Re: [PATCH] Support for foreign keys with arrays - Mailing list pgsql-hackers

From Noah Misch
Subject Re: [PATCH] Support for foreign keys with arrays
Date
Msg-id 20120317033312.GB19556@tornado.leadboat.com
Whole thread Raw
In response to Re: [PATCH] Support for foreign keys with arrays  (Marco Nenciarini <marco.nenciarini@2ndQuadrant.it>)
Responses Re: [PATCH] Support for foreign keys with arrays
List pgsql-hackers
[used followup EACH-foreign-key.v4b.patch.bz2 for review]

On Wed, Mar 14, 2012 at 07:03:08PM +0100, Marco Nenciarini wrote:
> please find attached v4 of the EACH Foreign Key patch (formerly known
> also as Foreign Key Array).

> On Fri, Feb 24, 2012 at 09:01:35PM -0500, Noah Misch wrote:

> > > We can use multi-dimensional arrays as well as referencing columns.

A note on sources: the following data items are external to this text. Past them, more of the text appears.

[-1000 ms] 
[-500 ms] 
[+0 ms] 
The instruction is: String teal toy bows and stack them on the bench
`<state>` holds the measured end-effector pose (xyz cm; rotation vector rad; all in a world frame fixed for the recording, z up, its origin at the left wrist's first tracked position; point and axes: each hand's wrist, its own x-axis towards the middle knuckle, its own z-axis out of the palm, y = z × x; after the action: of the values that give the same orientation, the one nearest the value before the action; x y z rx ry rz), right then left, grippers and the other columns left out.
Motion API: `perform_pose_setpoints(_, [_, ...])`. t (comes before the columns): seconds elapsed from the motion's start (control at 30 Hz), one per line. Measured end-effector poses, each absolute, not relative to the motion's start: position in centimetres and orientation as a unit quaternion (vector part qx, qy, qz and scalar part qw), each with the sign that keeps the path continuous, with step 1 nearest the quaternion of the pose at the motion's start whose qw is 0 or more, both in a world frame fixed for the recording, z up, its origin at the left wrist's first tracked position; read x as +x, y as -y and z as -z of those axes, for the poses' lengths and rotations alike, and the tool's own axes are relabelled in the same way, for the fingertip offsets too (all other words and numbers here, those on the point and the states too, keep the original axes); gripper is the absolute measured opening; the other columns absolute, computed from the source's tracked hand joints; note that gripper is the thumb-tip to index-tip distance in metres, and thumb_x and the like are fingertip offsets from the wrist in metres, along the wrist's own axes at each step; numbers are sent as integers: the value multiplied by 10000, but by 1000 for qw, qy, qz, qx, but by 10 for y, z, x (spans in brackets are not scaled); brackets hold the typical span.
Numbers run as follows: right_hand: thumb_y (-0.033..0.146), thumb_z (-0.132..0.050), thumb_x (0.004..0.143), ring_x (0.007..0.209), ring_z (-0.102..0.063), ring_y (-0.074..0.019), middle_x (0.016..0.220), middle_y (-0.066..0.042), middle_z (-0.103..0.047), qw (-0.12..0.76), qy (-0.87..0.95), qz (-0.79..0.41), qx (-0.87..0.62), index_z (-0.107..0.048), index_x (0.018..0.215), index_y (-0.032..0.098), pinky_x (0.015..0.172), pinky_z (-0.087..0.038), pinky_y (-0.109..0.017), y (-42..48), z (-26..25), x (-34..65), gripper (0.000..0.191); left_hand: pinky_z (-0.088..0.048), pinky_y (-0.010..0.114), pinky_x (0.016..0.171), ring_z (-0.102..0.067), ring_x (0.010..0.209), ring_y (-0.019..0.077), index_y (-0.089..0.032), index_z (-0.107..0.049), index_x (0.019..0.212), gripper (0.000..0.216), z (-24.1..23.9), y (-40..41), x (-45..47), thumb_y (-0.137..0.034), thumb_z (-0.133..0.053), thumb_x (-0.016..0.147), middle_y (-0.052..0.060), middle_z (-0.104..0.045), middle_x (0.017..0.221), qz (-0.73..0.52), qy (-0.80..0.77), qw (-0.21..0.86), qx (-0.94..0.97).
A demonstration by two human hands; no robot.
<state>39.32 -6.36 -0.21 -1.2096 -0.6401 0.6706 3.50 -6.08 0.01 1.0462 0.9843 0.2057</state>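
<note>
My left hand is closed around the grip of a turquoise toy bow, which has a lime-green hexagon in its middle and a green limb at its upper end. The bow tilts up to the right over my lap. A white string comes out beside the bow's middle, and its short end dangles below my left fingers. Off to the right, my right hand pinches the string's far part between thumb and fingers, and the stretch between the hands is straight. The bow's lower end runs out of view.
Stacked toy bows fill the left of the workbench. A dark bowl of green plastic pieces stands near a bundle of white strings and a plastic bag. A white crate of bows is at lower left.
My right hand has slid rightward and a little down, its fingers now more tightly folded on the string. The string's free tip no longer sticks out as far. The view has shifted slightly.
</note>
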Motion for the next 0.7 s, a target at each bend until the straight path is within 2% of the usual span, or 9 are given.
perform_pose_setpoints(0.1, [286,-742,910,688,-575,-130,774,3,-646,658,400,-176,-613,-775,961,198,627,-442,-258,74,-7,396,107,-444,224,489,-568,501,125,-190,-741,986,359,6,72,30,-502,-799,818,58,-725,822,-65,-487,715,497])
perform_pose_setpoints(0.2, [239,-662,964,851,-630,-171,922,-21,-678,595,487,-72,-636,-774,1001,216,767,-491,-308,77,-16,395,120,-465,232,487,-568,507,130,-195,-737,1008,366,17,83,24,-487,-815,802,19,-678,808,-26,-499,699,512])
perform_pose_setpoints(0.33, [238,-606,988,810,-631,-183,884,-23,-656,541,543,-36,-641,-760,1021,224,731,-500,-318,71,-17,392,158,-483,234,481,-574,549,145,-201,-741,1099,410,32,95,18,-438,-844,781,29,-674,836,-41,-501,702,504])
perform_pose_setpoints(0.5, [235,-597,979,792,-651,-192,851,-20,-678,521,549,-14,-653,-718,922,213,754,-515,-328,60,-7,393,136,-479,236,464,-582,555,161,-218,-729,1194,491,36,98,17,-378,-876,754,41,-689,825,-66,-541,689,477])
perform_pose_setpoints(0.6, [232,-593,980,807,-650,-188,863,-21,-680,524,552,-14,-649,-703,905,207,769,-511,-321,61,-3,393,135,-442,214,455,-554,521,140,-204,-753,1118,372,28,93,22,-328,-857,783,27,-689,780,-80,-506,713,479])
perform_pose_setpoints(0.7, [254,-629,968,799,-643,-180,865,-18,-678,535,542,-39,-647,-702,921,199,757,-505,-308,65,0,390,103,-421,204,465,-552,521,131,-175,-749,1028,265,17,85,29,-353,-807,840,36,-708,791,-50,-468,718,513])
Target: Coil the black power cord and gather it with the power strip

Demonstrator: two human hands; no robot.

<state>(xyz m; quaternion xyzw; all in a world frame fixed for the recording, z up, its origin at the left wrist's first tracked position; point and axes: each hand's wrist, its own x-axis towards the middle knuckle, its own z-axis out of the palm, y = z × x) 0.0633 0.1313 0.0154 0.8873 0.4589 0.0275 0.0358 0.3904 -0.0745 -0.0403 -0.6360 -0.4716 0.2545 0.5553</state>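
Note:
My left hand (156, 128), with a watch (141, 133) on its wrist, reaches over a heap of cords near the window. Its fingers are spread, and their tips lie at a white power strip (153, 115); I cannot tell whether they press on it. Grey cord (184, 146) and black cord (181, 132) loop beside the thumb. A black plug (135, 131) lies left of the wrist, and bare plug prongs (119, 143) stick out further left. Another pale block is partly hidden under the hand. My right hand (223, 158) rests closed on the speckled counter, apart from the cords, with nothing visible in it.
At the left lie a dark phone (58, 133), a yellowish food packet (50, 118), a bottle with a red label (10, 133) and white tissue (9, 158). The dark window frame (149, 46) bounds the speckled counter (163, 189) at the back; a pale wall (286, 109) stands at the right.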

In 
> > > that case though, ON DELETE EACH CASCADE will behave like ON DELETE EACH
> > > SET NULL. This is a safe way of implementing the action. 
> > > We have some ideas on how to implement this, but we feel it is better to
> > > limit the behaviour for now.
> > 
> > This still feels awfully unprincipled to me.  How about just throwing an error
> > when we need to remove an element from a multidimensional array?  Essentially,
> > have ON DELETE EACH CASCADE downgrade to ON DELETE RESTRICT when it encounters
> > a multidimensional array.  That's strictly less code than what you have now,
> > and it keeps our options open.  We can always change from error to set-null
> > later, but we can't so readily change from set-null to anything else.
> 
> That seems reasonable to me. Implemented and documented.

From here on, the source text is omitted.